Ils ont tous le même regard. Il y a peur, angoisse, ego, souffrance, reconnaissance et bien d’autres aux
yeux louches et moqueurs. Chacun d’entre eux a son rôle à jouer et se prend très au sérieux comme
autant de mauvais acteur. Entre tous, je m’emploie à agir avec calme et bien sûr conviction. Je me rappelle
d’où je viens. Potager, mains calleuses, terre retournée. Puis bulding, semblant de parc, espace vert pour
des semblants de vie. Et je me rappelle enfin que je suis toute petite. Qu’il n’y a rien que je sache, que ma vie
aura passé à la vitesse d’une étoile filante à l’échelle de l’univers et que personne ne m’attend ailleurs
pour me récompenser. Non c’est ici et maintenant que je suis. Vivante et affamée». Comme une œuvre,
une vie ne se résume pas. Elle se ressent.
Un autre intervenant se souvient : «Je lisais très peu et j’ai lu l’Antigone d’Anouilh et ça m’a fait pleurer.
J’avais 17, 18 ans. Cette pièce m’a ouvert sur ce que j’avais en moi. Une révolte et cette possibilité
de clarté, de générosité, de sincérité».
Encore un autre témoignage qui tente de mettre des mots sur la multitude de sensations et de sentiments
qu’une telle œuvre suscite : «Quand j’ai lu ce livre j’étais dans un état second. Ça m’a touché énormément.

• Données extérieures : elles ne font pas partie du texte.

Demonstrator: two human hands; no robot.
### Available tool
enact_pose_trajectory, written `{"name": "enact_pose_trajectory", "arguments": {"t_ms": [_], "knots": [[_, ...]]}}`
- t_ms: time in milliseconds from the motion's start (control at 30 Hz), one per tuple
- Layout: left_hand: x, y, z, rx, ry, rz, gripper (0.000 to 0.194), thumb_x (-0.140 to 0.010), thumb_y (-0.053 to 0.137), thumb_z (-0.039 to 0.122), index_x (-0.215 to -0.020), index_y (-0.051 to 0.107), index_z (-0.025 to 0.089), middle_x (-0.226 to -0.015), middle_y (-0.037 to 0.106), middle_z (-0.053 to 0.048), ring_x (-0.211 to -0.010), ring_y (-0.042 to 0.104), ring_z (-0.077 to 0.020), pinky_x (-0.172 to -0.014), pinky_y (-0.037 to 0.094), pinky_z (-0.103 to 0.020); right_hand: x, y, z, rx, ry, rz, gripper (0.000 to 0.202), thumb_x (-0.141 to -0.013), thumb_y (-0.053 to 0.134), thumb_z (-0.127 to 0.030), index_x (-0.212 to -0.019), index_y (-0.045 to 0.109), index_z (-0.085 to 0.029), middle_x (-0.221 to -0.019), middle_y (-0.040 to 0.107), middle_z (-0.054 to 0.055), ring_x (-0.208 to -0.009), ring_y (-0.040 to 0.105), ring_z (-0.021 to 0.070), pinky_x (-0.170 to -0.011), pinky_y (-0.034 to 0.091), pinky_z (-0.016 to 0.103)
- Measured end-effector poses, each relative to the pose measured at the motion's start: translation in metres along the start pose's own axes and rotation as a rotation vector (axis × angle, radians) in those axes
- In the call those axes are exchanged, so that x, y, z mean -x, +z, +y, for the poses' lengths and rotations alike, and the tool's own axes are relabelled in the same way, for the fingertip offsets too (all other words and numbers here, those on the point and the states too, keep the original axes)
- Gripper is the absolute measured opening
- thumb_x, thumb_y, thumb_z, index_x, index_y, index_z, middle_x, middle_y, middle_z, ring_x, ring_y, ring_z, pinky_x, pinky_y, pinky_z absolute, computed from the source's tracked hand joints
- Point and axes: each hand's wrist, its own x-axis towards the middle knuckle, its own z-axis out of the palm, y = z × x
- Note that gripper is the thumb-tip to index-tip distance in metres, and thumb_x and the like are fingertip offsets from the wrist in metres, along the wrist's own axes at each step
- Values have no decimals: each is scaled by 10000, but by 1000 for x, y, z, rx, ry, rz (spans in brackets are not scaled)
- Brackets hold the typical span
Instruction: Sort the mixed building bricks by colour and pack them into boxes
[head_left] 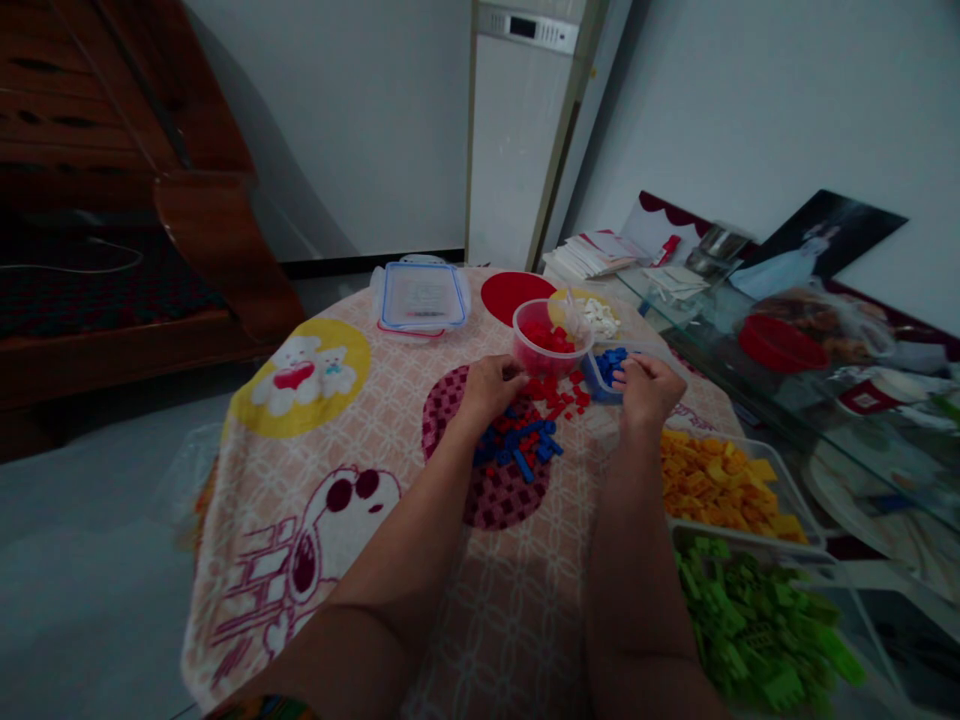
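Observation:
My left hand point(493, 388) is over the pile, its fingers drawn together beside the loose red bricks point(559, 396); whatever they may pinch is hidden. Below it lie loose blue bricks point(523, 450) with some red ones mixed in. My right hand point(651, 388) is at the right side of a clear box point(604, 394) of blue bricks, thumb and fingers closed together. I cannot make out what is between those fingertips. Just behind the pile stands a round clear tub point(523, 352) holding red bricks.
Yellow-orange bricks point(720, 488) and green bricks point(765, 620) fill clear boxes at the right. White pieces point(600, 318) sit behind the tub. A blue-rimmed lidded box point(421, 297) stands at the back left. A cluttered glass table point(697, 350) adjoins on the right.

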Motion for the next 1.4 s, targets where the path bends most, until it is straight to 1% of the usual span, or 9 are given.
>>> {"name": "enact_pose_trajectory", "arguments": {"t_ms": [100, 267, 400, 467, 533, 900, 1033, 1200, 1400], "knots": [[-1, 1, 1, 144, -4, -2, 150, -841, 681, 263, -861, 783, 156, -767, 768, -35, -705, 675, -152, -679, 518, -242, 9, 4, -11, -36, 20, -126, 199, -764, 601, -259, -874, 728, -151, -651, 711, 24, -547, 697, 186, -507, 596, 278], [0, 4, 5, 201, 0, -32, 188, -864, 647, 278, -818, 778, 151, -728, 750, -23, -655, 639, -134, -627, 482, -226, 34, 15, -30, -6, 51, -543, 82, -745, 660, -226, -786, 692, -164, -595, 683, -1, -468, 640, 128, -444, 525, 202], [0, 4, 8, 227, 27, -43, 184, -861, 641, 269, -848, 782, 152, -766, 766, -25, -676, 650, -136, -638, 485, -223, 53, 24, -39, 61, 62, -840, 109, -743, 694, -173, -851, 703, -162, -580, 668, -23, -453, 621, 116, -432, 504, 189], [0, 4, 8, 232, 30, -44, 187, -855, 643, 272, -846, 780, 145, -749, 760, -25, -666, 643, -135, -616, 468, -217, 59, 27, -42, 70, 46, -919, 151, -754, 711, -162, -906, 712, -163, -575, 659, -35, -451, 613, 110, -426, 493, 183], [-1, 4, 7, 229, 24, -45, 195, -857, 640, 276, -844, 780, 141, -734, 753, -25, -654, 635, -133, -595, 454, -212, 62, 28, -43, 90, 32, -941, 162, -764, 729, -157, -925, 718, -168, -564, 646, -46, -451, 606, 103, -422, 477, 170], [0, -3, 12, 183, 89, -50, 250, -901, 550, 220, -884, 785, 137, -790, 764, -36, -729, 667, -149, -693, 506, -230, 63, 30, -42, 116, 38, -947, 194, -751, 722, -134, -939, 700, -173, -561, 644, -53, -457, 613, 108, -435, 490, 179], [0, -12, 10, 93, 69, -58, 201, -870, 620, 213, -951, 792, 147, -868, 788, -54, -766, 695, -169, -760, 538, -259, 58, 27, -38, 71, 47, -887, 227, -710, 742, -164, -926, 675, -175, -567, 645, -51, -463, 628, 121, -435, 501, 190], [0, -24, 5, -166, 4, -68, 214, -817, 679, 173, -990, 803, 155, -954, 800, -88, -853, 715, -210, -858, 553, -312, 36, 13, -28, 16, 43, -668, 248, -689, 723, -219, -925, 666, -165, -550, 647, -44, -446, 627, 134, -389, 481, 190], [2, -30, 6, -326, -40, -261, 225, -819, 709, 204, -1017, 811, 173, -929, 793, -68, -861, 710, -203, -837, 541, -292, 9, -2, -11, -92, 120, -170, 292, -697, 689, -206, -982, 667, -149, -548, 633, -62, -419, 615, 135, -362, 486, 196]]}}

Ça m’a rappelé mon éducation : l’oubli de soi, le respect… Et ensuite ça nous renvoie à l’archaïque,
à ce qui est ancré en nous… Et en même temps c’est un appel à la révolte. On peut échapper à son
destin en le prenant en main. C’est le dépouillement total qui va à l’essentiel de ce que l’on est».
Ne rien réduire
Antigone est souvent associée à une époque de la vie, généralement l’adolescence et sa posture
de révolte. Mais, toute transposition trop directe rend le mythe inopérant. «Antigone n’est pas une
spécificité de l’adolescence, insiste le pédopsychiatre Patrick Bensoussan. Quelle est la part de nostalgie
pour l’adulte dans une telle construction ? Un vieillard peut être un Antigone et dire non. Ça n’a rien
à voir avec le tumulte adolescent». Une professeur de français refuse, elle aussi, une lecture réductrice
de cette œuvre : Je n’aime pas non plus voir Antigone comme l’éternelle adolescente. Je la vois plutôt
comme celle qui est chargée d’arrêter la spirale infernale. Et là c’est quelqu’un qui dit oui à la vie. Elle
vient d’une famille marquée par l’hérédité et seule elle décide d’arrêter ce mouvement et de réhabiliter
son père et ses frères. Ça n’a rien à voir avec des petits secrets d’adolescent comme une lecture superficielle
de la pièce d’Anouilh pourrait le laisser penser».
De même, aujourd’hui, Antigone raisonne fortement dans les souffrances sociales de masse, elle
ne se résout pourtant qu’à l’intérieur de chacun de nous. «J’ai relu le mois dernier l’Antigone
d’Anouilh. Quand j’étais adolescente, ce personnage me faisait rêver. Et aujourd’hui, je n’ai plus
d’admiration pour lui. Il représente tout un malaise profond d’une impossibilité de vivre de l’adolescence.
C’est une expérience très personnelle, car j’ai été très mal pendant cette période de ma vie et Antigone
traduisait mon inaptitude totale à vivre avec le monde des adultes. Je fais des ateliers théâtre avec
des gens en insertion. J’ai beaucoup rencontré dans mon métier cette espèce d’intégrité qui empêche
de vivre. Je suis régulièrement face à des espèces d’Antigone hommes ou femmes qui ont la volonté
de dire non à ce monde dans lequel ils ne peuvent pas vivre».